---------- SOURCE MATERIAL ----------

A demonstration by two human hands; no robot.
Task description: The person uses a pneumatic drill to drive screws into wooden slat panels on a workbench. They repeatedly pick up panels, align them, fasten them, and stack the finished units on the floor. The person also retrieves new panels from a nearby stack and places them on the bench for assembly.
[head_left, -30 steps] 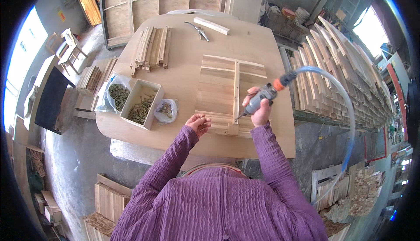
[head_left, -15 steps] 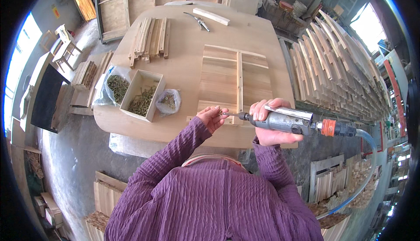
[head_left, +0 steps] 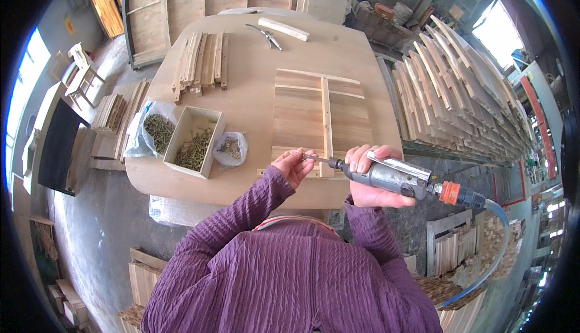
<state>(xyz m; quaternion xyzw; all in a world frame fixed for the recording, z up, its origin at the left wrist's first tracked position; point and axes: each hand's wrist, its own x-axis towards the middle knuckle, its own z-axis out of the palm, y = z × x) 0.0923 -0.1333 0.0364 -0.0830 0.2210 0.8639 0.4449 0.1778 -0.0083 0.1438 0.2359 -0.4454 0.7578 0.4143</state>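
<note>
My right hand (head_left: 376,196) is wrapped round a grey air screwdriver (head_left: 389,179), its orange and black coupling and clear hose off to the right. The tool lies nearly level, its long thin bit (head_left: 322,159) aimed left. At the tip of that bit, the fingers of my left hand (head_left: 290,169) are pinched on a small brassy screw, mostly hidden by the fingertips. Just beyond both hands a wooden panel (head_left: 296,115) lies flat, with battens (head_left: 327,112) across it.
Left on the table (head_left: 241,91) stand a wooden box of screws (head_left: 199,146), a bag of screws (head_left: 158,132) and a small bag of little metal parts (head_left: 231,147). Farther off lie stacked battens (head_left: 202,61), an air blow gun (head_left: 266,36) and a loose wood strip (head_left: 284,29). Boards (head_left: 447,91) lean at right.
The whole view has shifted slightly. The screwdriver's rear end has dipped a little, and both hands keep nearly the same hold at the bit and tool.
</note>
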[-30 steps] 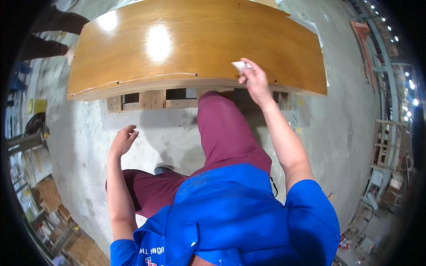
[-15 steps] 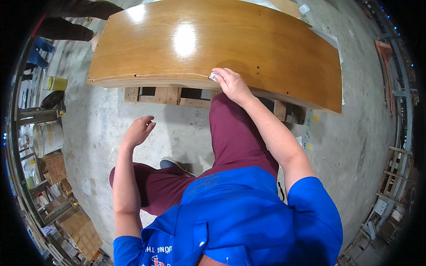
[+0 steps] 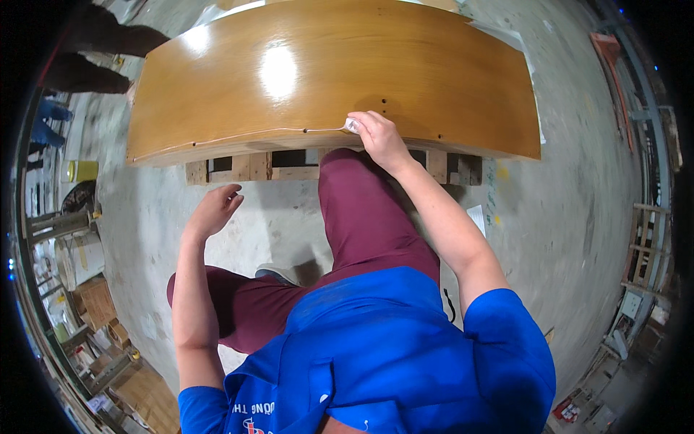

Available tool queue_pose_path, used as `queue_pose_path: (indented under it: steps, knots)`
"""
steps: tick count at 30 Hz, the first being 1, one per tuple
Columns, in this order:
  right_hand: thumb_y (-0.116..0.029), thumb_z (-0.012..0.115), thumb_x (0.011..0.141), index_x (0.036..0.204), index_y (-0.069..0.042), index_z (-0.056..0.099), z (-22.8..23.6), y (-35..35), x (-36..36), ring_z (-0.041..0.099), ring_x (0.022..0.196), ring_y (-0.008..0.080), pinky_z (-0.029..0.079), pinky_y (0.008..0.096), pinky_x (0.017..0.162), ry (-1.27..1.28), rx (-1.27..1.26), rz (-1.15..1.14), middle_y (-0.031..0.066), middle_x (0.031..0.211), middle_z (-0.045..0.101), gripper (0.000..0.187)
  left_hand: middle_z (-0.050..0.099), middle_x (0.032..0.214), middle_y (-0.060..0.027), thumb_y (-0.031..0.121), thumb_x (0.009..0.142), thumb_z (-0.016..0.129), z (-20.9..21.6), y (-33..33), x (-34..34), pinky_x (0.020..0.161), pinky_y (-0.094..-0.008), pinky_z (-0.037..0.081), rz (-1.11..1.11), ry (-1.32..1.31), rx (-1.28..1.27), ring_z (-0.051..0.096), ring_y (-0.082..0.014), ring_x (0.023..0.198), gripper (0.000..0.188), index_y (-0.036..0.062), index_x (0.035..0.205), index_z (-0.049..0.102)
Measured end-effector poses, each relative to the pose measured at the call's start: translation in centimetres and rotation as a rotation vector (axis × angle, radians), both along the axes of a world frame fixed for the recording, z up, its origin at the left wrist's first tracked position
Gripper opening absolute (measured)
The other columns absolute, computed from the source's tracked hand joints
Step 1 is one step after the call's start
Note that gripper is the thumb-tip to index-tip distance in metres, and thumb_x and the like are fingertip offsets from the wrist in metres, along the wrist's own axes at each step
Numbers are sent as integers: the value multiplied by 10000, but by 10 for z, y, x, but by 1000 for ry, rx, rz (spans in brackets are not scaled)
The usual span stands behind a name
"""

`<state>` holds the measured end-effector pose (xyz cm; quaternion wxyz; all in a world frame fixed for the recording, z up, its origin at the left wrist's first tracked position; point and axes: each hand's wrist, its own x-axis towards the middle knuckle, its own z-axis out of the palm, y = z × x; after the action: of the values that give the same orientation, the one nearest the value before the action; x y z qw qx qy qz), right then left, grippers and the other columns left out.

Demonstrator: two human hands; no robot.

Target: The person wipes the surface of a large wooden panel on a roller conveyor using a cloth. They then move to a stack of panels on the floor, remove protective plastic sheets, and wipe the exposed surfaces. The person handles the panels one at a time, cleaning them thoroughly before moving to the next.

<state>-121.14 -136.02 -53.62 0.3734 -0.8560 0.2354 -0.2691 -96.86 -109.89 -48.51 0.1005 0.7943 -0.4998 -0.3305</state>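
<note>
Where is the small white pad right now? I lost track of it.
Head view: the white pad is in the right hand, on the wooden panel's near edge.

Single head-mounted fisheye view, aimed steeply down over the person's own torso and legs. Straight edges are bent toward the rim; corners are blacked out. The wooden panel point(image 3: 332, 79) is seen across the top of frame, close, at arm's reach. The concrete floor point(image 3: 571, 217) is seen beyond, shelving squeezed at both edges. No second view is supplied, so no overlap.
</note>
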Motion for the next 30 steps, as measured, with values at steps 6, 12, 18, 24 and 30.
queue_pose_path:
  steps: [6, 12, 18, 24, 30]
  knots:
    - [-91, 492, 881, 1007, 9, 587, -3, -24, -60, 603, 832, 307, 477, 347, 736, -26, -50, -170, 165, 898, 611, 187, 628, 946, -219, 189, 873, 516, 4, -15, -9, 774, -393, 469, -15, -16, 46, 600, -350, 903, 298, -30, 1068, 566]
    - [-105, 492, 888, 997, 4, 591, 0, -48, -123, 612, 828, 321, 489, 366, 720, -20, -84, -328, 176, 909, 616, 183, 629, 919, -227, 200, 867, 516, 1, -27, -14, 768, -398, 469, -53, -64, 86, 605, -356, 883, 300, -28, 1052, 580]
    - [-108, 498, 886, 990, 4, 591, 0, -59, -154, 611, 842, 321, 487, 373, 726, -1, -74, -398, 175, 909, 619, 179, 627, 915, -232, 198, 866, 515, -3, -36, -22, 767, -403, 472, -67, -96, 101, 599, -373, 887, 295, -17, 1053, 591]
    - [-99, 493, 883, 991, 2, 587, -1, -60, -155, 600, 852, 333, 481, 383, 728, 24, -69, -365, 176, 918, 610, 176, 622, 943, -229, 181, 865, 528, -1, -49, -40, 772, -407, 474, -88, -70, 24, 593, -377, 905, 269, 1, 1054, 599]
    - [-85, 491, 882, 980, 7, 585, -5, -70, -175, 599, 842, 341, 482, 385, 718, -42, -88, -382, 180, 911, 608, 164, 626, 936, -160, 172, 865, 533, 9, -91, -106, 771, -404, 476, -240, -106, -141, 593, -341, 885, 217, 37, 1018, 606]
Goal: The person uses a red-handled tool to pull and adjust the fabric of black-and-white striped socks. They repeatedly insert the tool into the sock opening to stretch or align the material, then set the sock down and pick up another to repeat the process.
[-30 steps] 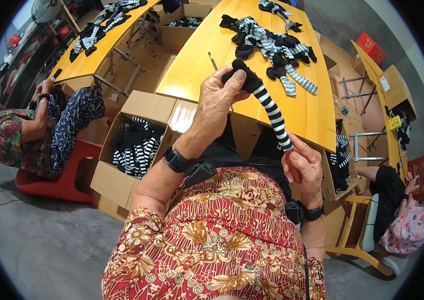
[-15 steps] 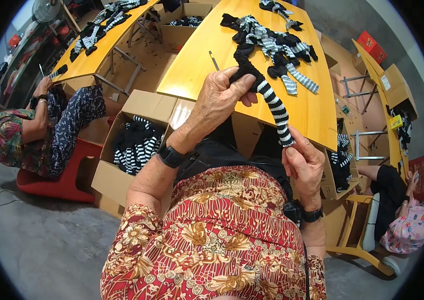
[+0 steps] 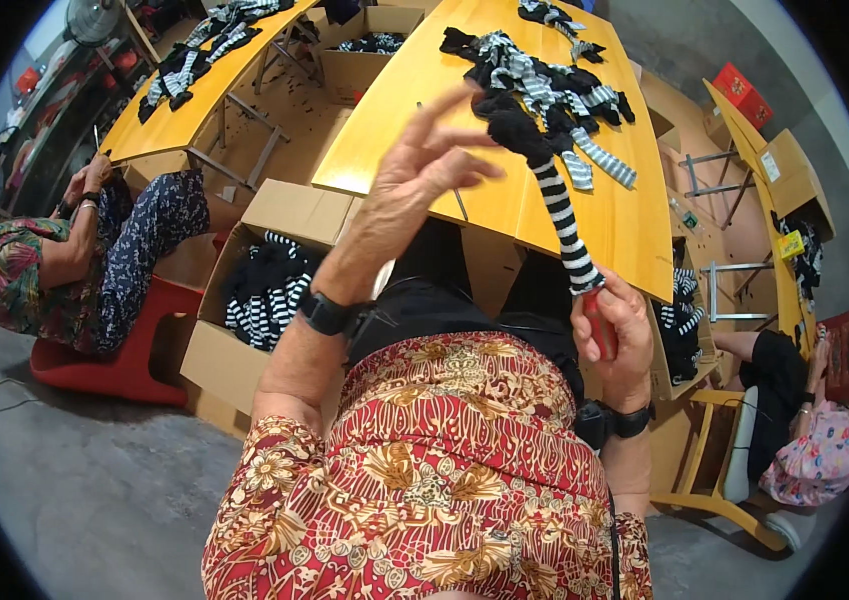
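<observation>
My right hand [image 3: 617, 325] is closed round a red handle [image 3: 602, 322] and the cuff end of a black-and-white striped knit tube [image 3: 567, 220], glove- or sock-like. The tube rises straight from that hand to a bunched black end [image 3: 519, 130] over the table's near edge. Whatever the handle belongs to is hidden inside the knit. Fingers spread and blurred, my left hand [image 3: 425, 180] is held up left of the black end, with nothing in it. Beyond lies a heap of striped and black knit pieces [image 3: 535, 80] on the yellow table [image 3: 395, 120].
A thin dark rod [image 3: 461, 205] shows near the table's front edge. Open cartons of striped knits stand left [image 3: 210, 350] and right [image 3: 660, 350] of me. One person [image 3: 45, 260] sits at the left on a red chair [image 3: 115, 370]; another [image 3: 815, 440] sits at the right.
My left hand has let go of the black part of the knit and opened. The knit tube now stands straighter, and a red handle shows in my right hand.
</observation>
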`<state>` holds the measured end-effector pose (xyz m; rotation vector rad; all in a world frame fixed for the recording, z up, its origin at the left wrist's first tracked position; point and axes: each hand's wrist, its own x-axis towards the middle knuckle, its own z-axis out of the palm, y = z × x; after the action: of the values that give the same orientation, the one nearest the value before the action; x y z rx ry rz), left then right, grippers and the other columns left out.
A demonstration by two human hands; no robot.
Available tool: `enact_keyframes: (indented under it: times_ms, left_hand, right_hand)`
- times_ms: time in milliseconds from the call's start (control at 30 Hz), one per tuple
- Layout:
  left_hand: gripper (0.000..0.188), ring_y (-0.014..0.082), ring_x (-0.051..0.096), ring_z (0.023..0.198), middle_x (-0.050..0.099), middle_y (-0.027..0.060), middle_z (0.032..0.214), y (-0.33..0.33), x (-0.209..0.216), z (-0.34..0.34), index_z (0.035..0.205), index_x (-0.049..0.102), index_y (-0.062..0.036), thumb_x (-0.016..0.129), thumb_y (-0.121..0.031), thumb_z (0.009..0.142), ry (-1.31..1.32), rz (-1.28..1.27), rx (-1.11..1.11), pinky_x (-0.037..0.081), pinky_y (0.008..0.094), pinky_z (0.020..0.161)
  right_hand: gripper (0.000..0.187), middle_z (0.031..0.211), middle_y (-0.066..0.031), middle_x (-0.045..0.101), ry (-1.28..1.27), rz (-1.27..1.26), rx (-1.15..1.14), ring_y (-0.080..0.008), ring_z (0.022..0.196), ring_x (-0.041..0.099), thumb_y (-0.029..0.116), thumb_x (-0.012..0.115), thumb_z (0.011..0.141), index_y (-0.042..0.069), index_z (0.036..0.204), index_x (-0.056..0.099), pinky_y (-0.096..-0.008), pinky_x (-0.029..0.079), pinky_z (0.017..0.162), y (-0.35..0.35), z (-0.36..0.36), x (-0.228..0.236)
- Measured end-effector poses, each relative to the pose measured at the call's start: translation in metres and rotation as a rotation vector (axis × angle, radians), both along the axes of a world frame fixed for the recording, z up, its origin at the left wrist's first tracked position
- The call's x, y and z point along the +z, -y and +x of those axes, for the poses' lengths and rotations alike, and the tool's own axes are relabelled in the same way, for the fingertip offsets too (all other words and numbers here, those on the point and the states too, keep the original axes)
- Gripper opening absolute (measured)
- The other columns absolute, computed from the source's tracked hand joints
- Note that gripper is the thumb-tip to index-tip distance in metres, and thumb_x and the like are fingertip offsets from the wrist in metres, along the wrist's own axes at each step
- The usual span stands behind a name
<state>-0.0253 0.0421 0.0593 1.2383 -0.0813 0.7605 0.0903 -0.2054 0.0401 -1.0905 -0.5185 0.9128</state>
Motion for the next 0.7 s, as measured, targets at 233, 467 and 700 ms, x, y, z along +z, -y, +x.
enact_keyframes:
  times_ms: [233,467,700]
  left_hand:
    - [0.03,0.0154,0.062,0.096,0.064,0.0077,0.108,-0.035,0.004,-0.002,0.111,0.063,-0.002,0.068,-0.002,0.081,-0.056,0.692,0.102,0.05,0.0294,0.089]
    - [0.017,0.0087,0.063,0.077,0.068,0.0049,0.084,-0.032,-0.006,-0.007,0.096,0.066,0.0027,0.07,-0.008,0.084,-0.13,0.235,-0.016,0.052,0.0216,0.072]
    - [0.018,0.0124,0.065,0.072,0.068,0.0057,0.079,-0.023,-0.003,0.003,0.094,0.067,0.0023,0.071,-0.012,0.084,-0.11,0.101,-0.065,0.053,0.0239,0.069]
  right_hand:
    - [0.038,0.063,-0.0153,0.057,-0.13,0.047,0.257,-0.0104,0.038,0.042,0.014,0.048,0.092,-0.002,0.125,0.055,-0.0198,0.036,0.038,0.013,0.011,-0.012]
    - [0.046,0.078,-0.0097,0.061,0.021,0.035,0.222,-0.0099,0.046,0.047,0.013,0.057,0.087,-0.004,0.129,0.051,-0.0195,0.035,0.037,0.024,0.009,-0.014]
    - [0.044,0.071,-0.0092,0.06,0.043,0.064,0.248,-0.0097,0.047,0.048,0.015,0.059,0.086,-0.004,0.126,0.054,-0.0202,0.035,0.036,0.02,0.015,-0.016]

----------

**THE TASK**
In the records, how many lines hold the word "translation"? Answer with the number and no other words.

**RESPONSE TO THIS TASK**
2